Goldenvoice is steering its new Ocean Way Festival straight onto Santa Monica Beach this September, a two-day, ticketed blowout rooted at the base of the Pier and pitched as something built from the city rather than dropped on top of it. On paper, the weekend pairs big-name music with a farmers market-style vendor strip, a locally designed beach club zone and community-minded programming that organizers say will benefit students and nearby parks.
The City of Santa Monica has already filed a Notice of Exemption describing a two-day festival on the sand, the Pier parking deck and parts of adjacent beach lots for September 2026, according to the City of Santa Monica. That CEQA filing and related council materials frame the deal as part of a broader Realignment Plan effort to bring major activations to the waterfront. The official paperwork lays out both the festival footprint and the September 2026 window.
Built From Santa Monica's Parts
Nic Adler, Goldenvoice's senior vice president of regional festivals, told the Santa Monica Daily Press that the team literally found the festival's name on a street corner and wanted the event to feel anchored in local history. "I was looking for a sign, for a name," Adler said, explaining that the Ocean Way moniker is meant to signal a Santa Monica-centric approach. Organizers say that idea carries through to programming that features Westside restaurants, a beach-club area designed with local partners, a farmers market-style vendor corridor and youth-focused high school and college days. The paper also reports that Goldenvoice's community commitments include free concerts at Reed Park and Tongva Park along with beach cleanups in partnership with Heal the Bay.
Fee, Footprint And City Payoff
Council materials and local reporting put the event's land-use license fee at about $1.34 million, with additional per-ticket revenue sharing flowing back to City Hall, according to Santa Monica Next. City budget documents tied to the Realignment Plan project that once the broader slate of major events and related measures is fully phased in, the waterfront activity could generate substantial spillover. The City of Santa Monica estimates roughly $24 million in annual economic activity after full implementation.

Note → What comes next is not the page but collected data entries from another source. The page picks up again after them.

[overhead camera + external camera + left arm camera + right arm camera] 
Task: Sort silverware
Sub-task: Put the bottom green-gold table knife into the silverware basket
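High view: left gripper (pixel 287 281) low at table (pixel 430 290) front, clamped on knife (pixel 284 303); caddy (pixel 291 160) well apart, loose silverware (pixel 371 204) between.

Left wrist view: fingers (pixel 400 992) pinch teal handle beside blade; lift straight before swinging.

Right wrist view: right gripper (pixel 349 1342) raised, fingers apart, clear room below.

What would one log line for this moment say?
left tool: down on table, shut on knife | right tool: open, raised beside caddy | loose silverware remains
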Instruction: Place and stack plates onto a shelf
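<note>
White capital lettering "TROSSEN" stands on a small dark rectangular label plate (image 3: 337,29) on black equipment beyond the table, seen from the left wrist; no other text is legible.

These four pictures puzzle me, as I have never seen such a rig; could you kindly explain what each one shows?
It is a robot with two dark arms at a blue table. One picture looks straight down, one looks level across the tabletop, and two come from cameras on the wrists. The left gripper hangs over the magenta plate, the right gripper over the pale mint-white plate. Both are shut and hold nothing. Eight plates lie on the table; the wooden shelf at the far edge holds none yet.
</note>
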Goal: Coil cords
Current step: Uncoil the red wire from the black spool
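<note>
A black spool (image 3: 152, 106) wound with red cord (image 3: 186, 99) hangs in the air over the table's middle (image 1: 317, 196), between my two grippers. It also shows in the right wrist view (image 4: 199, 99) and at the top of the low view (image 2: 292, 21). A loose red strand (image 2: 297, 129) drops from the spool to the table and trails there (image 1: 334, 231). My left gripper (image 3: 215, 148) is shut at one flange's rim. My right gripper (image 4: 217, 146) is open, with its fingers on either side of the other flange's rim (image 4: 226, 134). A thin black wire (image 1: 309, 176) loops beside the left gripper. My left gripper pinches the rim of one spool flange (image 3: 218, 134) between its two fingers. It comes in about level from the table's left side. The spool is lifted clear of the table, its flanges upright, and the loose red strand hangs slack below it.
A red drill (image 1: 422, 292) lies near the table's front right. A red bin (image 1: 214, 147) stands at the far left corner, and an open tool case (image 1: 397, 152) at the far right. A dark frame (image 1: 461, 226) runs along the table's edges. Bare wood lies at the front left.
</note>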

Coastal Permitting And Local Concerns
Not everyone is sold on the plan as a slam dunk. Local commentary and community outlets have raised flags about coastal permitting, public access and how far Santa Monica should lean into tourism-heavy events before neighborhood life starts to feel squeezed. Debates over AB 1740, a state bill that would let qualifying urban coastal cities self-administer certain routine coastal operations, have become part of the backdrop for these talks. Some argue the bill could make large waterfront activations easier to approve, while others worry about what gets lost if oversight shifts. Coverage from Malibu.FM and summaries of AB 1740 capture the range of concerns and policy trade-offs in play.
What To Watch Next
Goldenvoice has not yet dropped a lineup or ticket on-sale dates, but the promoter has already started floating the Ocean Way branding on social media and inviting fans to sign up for alerts. One teaser post even used Khruangbin's "People Everywhere (Still Alive)" as the soundtrack, according to the Santa Monica Daily Press. Organizers say they plan to prioritize local vendors and contractors where possible, and residents can expect more detailed briefings from both the promoter and city staff as the plan takes shape. For now, the festival's name and its emphasis on community programming are the clearest clues to what Goldenvoice has in mind for Santa Monica's shoreline.